Rubino said Molina's 32 years of experience serving low-income Americans gives it an advantage in serving exchange enrollees, a significant percentage of whom will be just above the poverty line. “We are familiar with dealing with regulators and with building networks,” she said. “It is essential that you have community providers. They are natural parts of our networks today. We have deep relationships with many of the navigators and soon-to-be assistors,” the community-based organizations charged with helping people sign up for exchange coverage, Rubino said. “We are familiar with risk adjustments. I think we have some pretty tremendous advantages.”

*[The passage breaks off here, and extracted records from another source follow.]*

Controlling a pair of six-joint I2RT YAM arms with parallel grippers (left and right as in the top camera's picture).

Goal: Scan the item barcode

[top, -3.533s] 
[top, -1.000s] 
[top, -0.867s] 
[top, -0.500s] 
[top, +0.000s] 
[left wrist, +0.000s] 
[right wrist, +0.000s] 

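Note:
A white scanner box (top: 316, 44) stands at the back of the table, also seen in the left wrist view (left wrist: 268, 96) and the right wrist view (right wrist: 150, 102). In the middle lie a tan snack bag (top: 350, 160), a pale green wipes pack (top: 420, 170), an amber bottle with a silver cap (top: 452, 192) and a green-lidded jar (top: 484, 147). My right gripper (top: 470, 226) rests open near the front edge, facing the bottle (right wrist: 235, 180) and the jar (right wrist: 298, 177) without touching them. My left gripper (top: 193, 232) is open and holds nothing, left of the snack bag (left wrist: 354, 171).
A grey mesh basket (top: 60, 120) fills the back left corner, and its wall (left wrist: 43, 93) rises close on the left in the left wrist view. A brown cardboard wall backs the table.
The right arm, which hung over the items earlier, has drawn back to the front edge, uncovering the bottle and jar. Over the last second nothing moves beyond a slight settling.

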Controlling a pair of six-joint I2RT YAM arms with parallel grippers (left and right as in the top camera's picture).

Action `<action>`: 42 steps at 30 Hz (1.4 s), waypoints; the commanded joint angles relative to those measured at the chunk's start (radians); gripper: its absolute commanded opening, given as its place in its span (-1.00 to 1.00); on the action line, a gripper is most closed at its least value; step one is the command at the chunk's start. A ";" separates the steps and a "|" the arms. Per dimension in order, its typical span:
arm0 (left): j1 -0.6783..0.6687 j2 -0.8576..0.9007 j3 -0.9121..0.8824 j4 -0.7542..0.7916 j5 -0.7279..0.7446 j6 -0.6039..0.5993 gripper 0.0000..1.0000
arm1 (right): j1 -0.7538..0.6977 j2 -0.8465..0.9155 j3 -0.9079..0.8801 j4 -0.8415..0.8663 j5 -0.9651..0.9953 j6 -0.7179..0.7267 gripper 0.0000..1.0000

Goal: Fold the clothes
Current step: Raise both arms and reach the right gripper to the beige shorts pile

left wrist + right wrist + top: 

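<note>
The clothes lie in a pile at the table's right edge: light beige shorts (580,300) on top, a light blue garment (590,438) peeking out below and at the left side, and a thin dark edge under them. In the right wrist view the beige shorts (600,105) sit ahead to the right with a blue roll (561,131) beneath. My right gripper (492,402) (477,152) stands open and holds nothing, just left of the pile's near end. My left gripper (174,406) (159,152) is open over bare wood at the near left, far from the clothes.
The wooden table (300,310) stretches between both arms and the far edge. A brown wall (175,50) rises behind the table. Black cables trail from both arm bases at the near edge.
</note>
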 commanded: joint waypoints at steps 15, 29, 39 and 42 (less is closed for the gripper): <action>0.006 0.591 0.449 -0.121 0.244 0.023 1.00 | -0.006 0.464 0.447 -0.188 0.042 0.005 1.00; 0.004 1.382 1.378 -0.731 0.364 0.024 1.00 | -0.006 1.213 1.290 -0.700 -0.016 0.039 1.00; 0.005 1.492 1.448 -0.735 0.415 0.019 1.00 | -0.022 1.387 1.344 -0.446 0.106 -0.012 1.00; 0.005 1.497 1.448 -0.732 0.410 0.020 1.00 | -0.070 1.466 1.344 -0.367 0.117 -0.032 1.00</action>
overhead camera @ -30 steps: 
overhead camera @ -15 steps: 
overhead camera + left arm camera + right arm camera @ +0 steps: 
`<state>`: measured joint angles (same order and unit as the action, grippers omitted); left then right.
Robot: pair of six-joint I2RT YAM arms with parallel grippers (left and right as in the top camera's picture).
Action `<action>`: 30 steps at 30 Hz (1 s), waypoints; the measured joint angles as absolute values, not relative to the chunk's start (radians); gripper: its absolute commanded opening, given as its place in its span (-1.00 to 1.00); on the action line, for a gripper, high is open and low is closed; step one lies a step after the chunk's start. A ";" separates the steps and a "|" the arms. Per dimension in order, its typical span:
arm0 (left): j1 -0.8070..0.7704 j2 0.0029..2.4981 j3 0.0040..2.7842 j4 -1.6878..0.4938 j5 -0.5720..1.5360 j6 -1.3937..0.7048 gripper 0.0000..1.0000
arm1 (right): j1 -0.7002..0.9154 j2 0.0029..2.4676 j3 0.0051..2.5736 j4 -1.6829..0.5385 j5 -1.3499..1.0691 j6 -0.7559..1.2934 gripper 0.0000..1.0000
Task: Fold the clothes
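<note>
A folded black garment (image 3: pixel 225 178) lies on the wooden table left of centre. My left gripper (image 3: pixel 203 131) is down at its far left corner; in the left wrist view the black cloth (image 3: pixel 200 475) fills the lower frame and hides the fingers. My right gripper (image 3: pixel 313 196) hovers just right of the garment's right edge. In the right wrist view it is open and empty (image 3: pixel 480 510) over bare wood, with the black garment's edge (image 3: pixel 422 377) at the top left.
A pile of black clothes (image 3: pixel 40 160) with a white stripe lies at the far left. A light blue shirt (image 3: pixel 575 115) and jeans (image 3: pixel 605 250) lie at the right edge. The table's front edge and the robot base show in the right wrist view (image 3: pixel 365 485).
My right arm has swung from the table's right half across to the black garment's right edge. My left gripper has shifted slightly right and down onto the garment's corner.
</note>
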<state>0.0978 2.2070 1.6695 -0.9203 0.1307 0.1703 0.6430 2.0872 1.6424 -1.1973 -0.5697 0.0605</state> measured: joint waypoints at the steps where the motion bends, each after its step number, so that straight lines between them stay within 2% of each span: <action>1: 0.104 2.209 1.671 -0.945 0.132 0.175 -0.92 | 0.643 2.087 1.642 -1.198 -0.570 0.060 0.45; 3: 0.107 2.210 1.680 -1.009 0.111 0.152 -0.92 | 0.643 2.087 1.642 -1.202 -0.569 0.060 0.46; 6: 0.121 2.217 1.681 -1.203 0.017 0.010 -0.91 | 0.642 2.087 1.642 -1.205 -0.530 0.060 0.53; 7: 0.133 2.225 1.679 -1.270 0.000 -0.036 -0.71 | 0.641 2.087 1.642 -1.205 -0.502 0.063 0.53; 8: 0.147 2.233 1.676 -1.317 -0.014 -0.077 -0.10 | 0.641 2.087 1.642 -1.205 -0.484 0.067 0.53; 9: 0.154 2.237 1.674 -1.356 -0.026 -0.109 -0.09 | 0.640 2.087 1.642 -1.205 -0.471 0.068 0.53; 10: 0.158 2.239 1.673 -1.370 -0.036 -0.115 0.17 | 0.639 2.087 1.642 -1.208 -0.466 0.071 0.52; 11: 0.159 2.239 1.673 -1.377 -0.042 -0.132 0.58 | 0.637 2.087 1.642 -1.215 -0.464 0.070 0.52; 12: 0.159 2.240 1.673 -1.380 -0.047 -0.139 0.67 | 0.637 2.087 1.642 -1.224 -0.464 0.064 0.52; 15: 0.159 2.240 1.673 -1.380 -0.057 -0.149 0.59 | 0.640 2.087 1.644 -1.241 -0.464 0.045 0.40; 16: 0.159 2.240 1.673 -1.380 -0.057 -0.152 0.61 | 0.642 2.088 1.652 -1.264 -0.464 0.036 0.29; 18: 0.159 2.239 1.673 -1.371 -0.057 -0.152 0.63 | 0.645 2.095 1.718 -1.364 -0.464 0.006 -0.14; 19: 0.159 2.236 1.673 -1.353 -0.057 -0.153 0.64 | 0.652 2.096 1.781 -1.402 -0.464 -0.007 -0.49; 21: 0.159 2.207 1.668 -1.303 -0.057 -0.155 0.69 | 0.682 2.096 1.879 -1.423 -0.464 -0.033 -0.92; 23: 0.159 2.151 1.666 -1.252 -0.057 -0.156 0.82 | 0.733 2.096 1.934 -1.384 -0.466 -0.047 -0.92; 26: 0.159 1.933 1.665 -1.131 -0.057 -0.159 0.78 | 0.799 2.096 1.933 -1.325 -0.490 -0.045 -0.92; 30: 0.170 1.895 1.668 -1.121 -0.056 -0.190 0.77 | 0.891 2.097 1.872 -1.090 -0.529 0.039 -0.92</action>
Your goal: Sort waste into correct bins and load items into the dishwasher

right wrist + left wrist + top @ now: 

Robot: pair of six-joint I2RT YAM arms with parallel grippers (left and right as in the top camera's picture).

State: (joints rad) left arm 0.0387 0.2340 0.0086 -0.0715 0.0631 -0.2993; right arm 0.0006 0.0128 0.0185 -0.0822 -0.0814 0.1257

A company spokeswoman points out that in Massachusetts, which established a state insurance exchange in 2006, some exchange enrollees have chosen Medicaid managed-care offerings based on price, and have been satisfied using their Medicaid-like network.
Sandman notes that in New York, Medicaid managed-care plans have demonstrated a high level of performance based on National Committee for Quality Assurance measures, and have extensive provider networks.
The expansion of Medicaid managed-care insurers into the non-Medicaid market holds clear financial promise for these insurers. Currently, 36 states and the District of Columbia have enrolled some or all of their Medicaid population in private plans. Last year, Medicaid managed-care plans received $108 billion out of the total $435 billion spent on Medicaid nationally, according to the Medicaid and CHIP Payment and Access Commission. The Congressional Budget Office projects that 7 million people will sign up for coverage through the state exchanges in 2014, and 25 million will be enrolled by 2023.
“It is a big growth opportunity for them but it's a game that's pretty new,” Sandman said. “The big challenge is what kind of reimbursement rates the plans will negotiate with the providers. Whether they want to pay rates similar to Medicaid or more like commercial rates, and where they will be able to settle, we will have to find out.”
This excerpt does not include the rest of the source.